## ASSIGNMENT
When you transcribe the listing that follows, keep every line exact and skip any picture.

━━━

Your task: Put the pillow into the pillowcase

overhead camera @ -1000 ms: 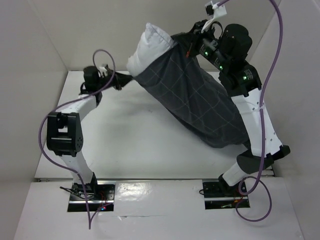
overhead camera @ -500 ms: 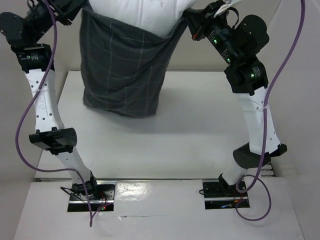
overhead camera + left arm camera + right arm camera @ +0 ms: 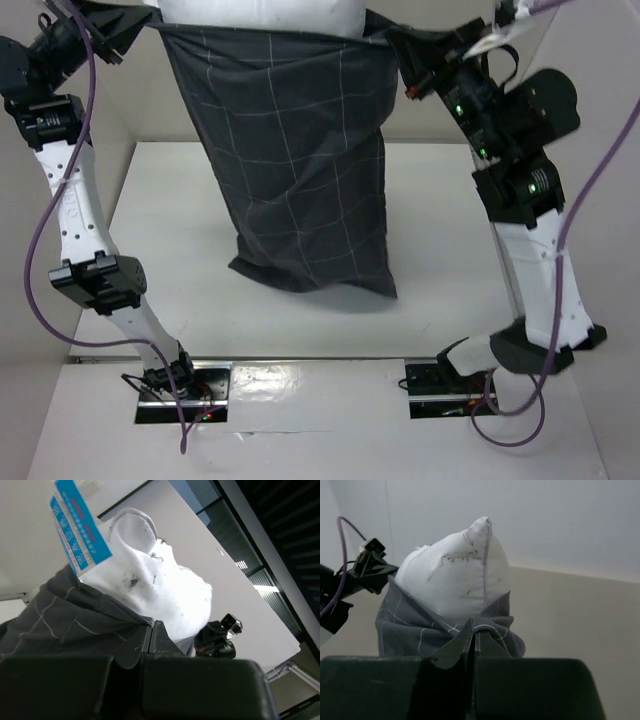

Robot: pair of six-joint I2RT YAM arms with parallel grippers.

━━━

## RESPONSE BELOW
Your task: Put the pillow into the pillowcase

overhead camera @ -1000 ms: 
overhead camera @ -500 ms: 
overhead camera + left arm camera + right arm camera @ +0 ms: 

Robot: pair of six-joint I2RT YAM arms with parallel grippers.

The output given here is complete.